ACTIVITY: What you return must match the listing below line for line, minus its pictures.

DATASET CONTENT:
==========

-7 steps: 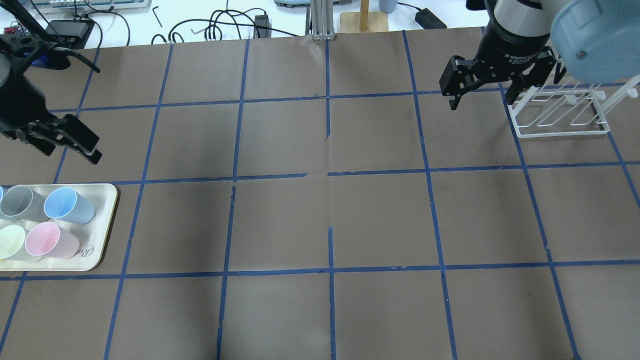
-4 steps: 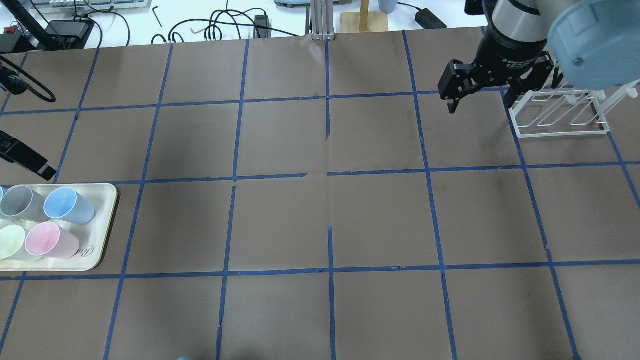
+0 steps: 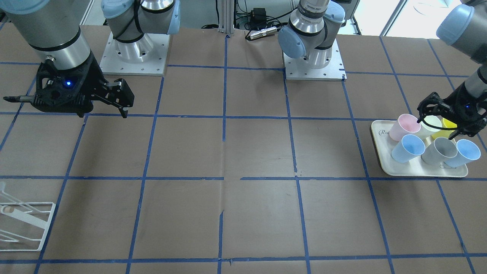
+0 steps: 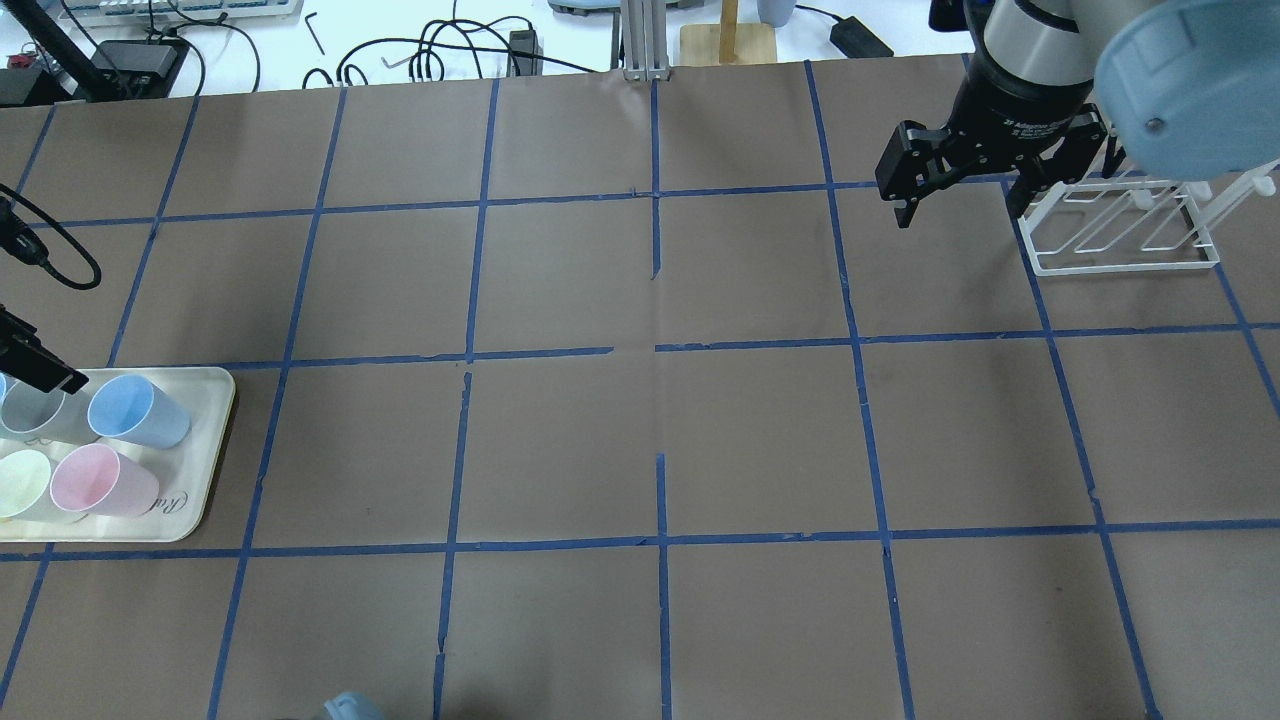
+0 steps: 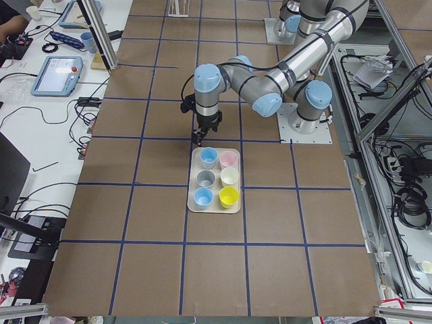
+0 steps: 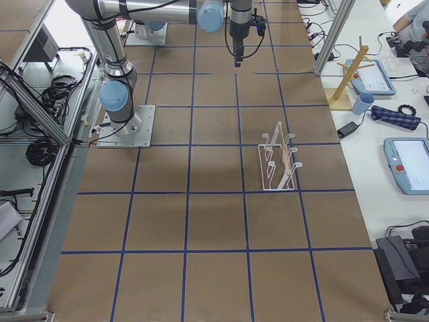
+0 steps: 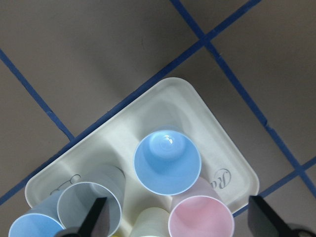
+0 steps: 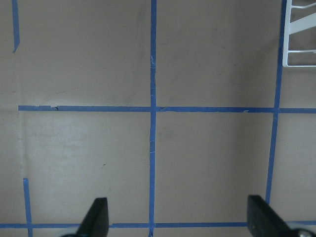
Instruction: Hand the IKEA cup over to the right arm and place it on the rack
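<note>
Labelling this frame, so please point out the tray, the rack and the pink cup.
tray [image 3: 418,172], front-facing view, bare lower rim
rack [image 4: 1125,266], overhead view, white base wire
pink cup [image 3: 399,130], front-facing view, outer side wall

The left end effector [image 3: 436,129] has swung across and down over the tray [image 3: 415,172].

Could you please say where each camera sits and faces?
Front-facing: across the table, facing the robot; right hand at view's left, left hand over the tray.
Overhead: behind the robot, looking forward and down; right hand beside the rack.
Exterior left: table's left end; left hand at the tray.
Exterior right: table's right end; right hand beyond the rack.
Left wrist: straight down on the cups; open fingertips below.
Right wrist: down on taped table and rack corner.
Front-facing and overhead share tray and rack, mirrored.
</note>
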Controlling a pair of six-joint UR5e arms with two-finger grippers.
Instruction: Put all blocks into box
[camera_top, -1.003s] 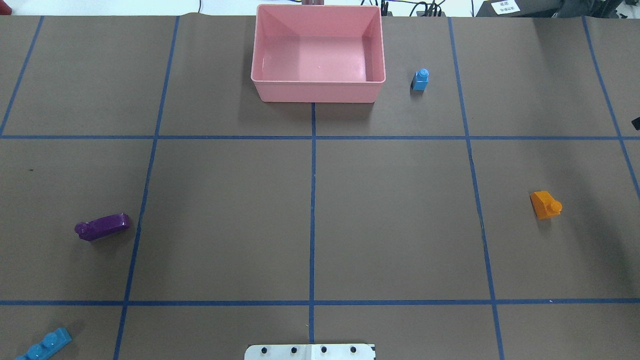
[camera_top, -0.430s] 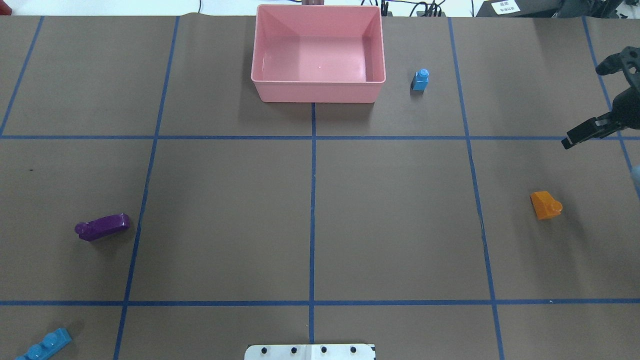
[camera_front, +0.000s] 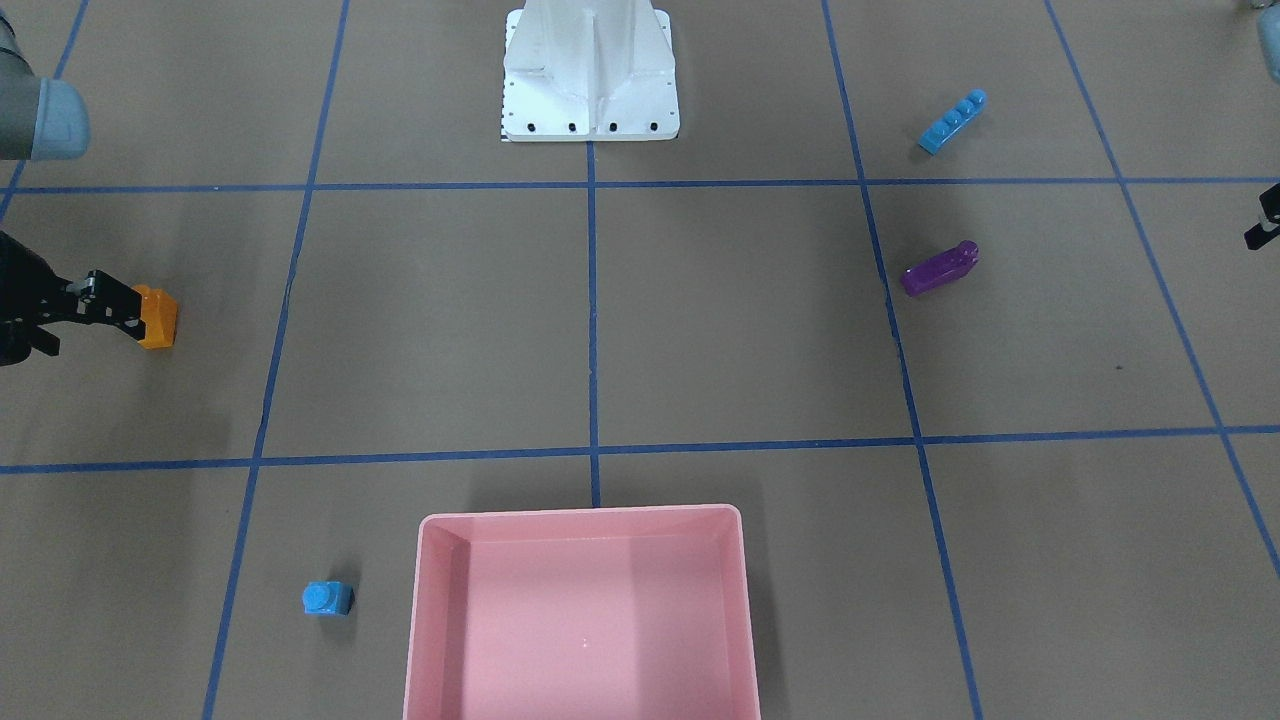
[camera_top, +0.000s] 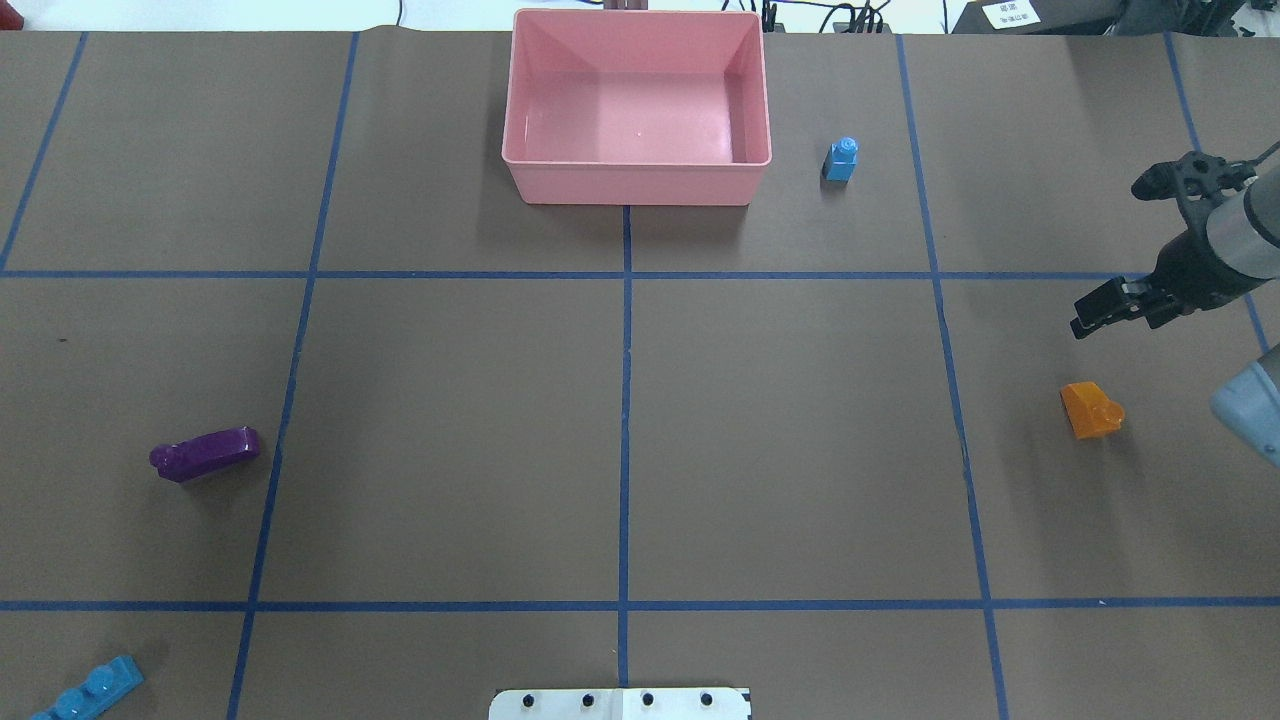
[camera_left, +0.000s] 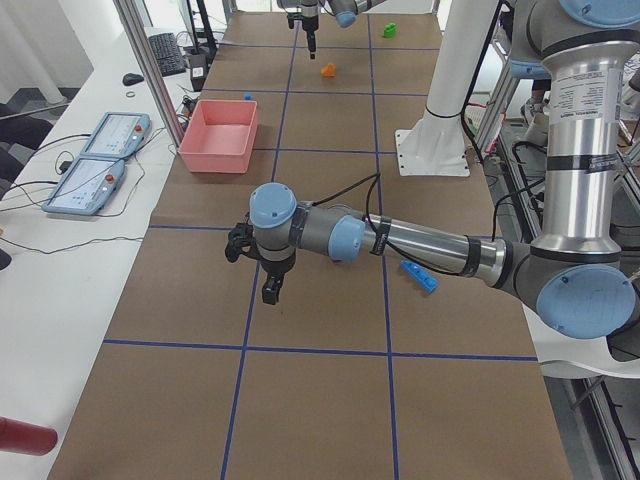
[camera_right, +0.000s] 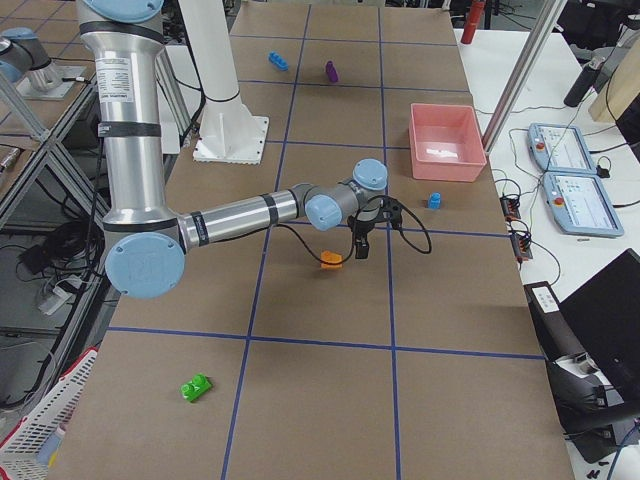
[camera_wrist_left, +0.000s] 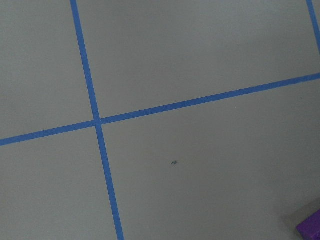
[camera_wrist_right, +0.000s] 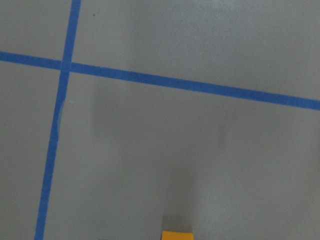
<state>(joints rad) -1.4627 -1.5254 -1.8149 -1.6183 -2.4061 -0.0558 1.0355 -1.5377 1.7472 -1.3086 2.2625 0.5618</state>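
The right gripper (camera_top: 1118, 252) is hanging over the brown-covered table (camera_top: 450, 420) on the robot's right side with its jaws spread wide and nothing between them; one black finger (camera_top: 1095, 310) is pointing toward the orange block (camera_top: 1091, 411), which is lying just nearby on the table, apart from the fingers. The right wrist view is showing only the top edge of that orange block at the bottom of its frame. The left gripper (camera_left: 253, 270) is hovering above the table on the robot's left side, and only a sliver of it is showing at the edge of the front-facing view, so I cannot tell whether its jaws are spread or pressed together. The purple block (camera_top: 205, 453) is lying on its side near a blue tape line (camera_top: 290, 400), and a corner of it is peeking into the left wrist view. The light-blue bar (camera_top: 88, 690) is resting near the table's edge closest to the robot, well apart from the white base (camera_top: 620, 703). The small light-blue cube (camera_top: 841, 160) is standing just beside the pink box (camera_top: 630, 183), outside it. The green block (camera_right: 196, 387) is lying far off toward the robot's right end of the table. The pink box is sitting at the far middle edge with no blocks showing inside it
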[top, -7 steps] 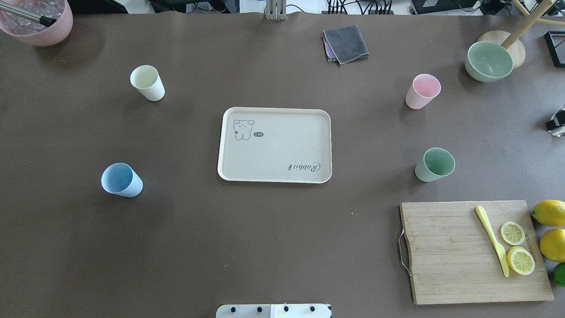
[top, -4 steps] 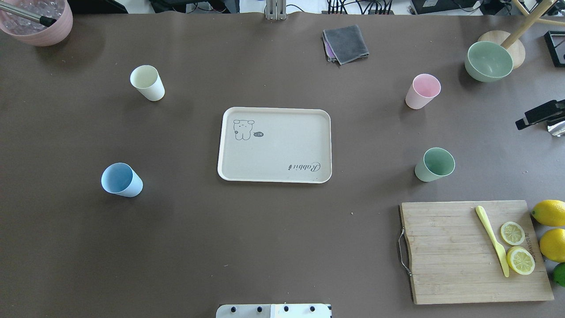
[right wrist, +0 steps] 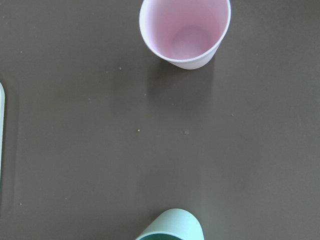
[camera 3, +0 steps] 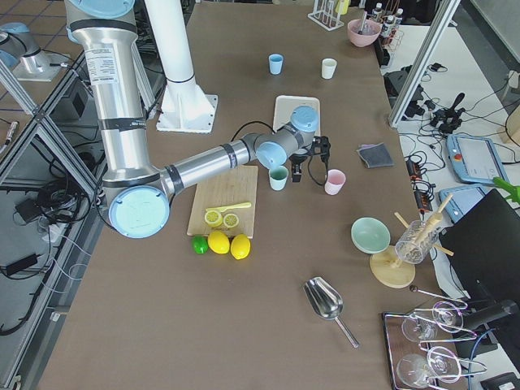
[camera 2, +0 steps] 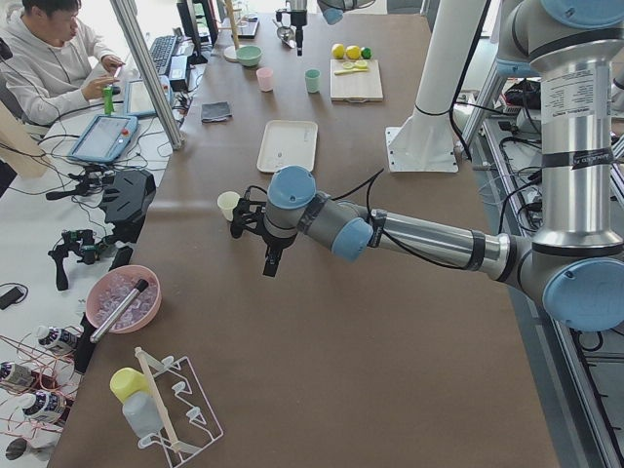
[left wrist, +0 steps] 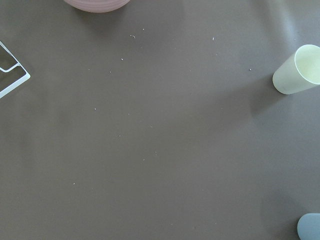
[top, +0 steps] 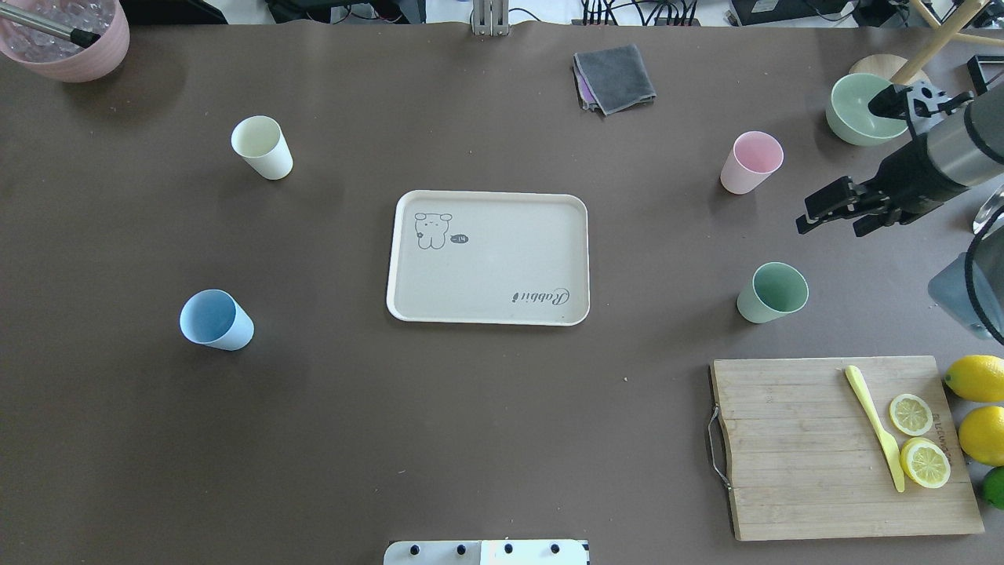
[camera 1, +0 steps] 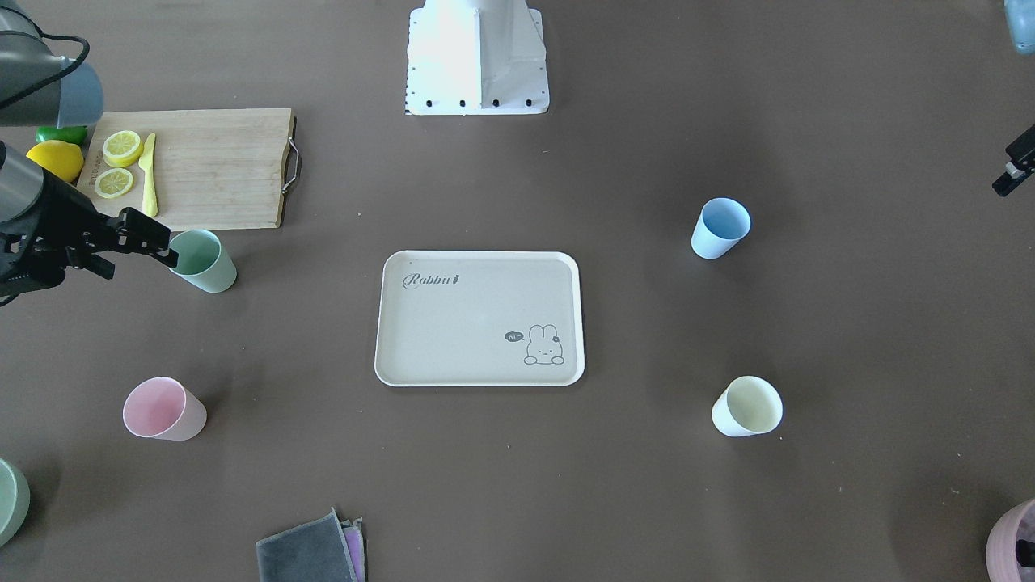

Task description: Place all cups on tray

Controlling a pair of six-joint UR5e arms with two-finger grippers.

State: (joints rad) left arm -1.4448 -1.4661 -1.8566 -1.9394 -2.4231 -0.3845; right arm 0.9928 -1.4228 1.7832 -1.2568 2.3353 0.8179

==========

REPLY:
-7 steps: 
-4 steps: 
+0 steps: 
+0 steps: 
+0 steps: 
+0 steps: 
+0 steps: 
+0 steps: 
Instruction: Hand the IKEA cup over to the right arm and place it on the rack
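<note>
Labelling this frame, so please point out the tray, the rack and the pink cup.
tray [image 3: 418,172], front-facing view, bare lower rim
rack [image 4: 1125,266], overhead view, white base wire
pink cup [image 3: 399,130], front-facing view, outer side wall

The left end effector [image 3: 436,129] has swung across and down over the tray [image 3: 415,172].

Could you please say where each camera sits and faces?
Front-facing: across the table, facing the robot; right hand at view's left, left hand over the tray.
Overhead: behind the robot, looking forward and down; right hand beside the rack.
Exterior left: table's left end; left hand at the tray.
Exterior right: table's right end; right hand beyond the rack.
Left wrist: straight down on the cups; open fingertips below.
Right wrist: down on taped table and rack corner.
Front-facing and overhead share tray and rack, mirrored.
</note>
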Controlling a pair of six-joint UR5e arms with two-finger grippers.
Instruction: Put all blocks into box
[camera_top, -1.003s] 
[camera_top, -0.430s] 
[camera_front, +0.000s] 
[camera_top, +0.000s] 
[camera_left, +0.000s] 
[camera_right, +0.000s] 
[camera_wrist_left, +0.000s] 
[camera_wrist_right, +0.000s] 
<state>(joints rad) -1.4627 -1.5254 -1.8149 -1.6183 -2.4061 -0.0558 1.0355 -1.5377 1.7472 -1.3086 2.2625 0.5618</state>
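The right gripper (camera_top: 1118, 252) is hanging over the brown-covered table (camera_top: 450, 420) on the robot's right side with its jaws spread wide and nothing between them; one black finger (camera_top: 1095, 310) is pointing toward the orange block (camera_top: 1091, 411), which is lying just nearby on the table, apart from the fingers. The right wrist view is showing only the top edge of that orange block at the bottom of its frame. The left gripper (camera_left: 253, 270) is hovering above the table on the robot's left side, and only a sliver of it is showing at the edge of the front-facing view, so I cannot tell whether its jaws are spread or pressed together. The purple block (camera_top: 205, 453) is lying on its side near a blue tape line (camera_top: 290, 400), and a corner of it is peeking into the left wrist view. The light-blue bar (camera_top: 88, 690) is resting near the table's edge closest to the robot, well apart from the white base (camera_top: 620, 703). The small light-blue cube (camera_top: 841, 160) is standing just beside the pink box (camera_top: 630, 183), outside it. The green block (camera_right: 196, 387) is lying far off toward the robot's right end of the table. The pink box is sitting at the far middle edge with no blocks showing inside it
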[top, -7 steps] 
[top, -4 steps] 
[right wrist, +0 steps] 
[camera 3, +0 steps] 
[camera 2, +0 steps] 
[left wrist, +0 steps] 
[top, +0 steps] 
[camera 1, +0 steps] 

Task description: Place all cups on tray

Controlling a pair of six-joint UR5e arms with two-finger grippers.

State: (joints rad) left arm -1.4448 -1.4661 -1.8566 -1.9394 -2.4231 -0.3845; right arm 0.9928 -1.4228 1.7832 -1.2568 2.3353 0.8179

What appears above is the complete answer to the exercise.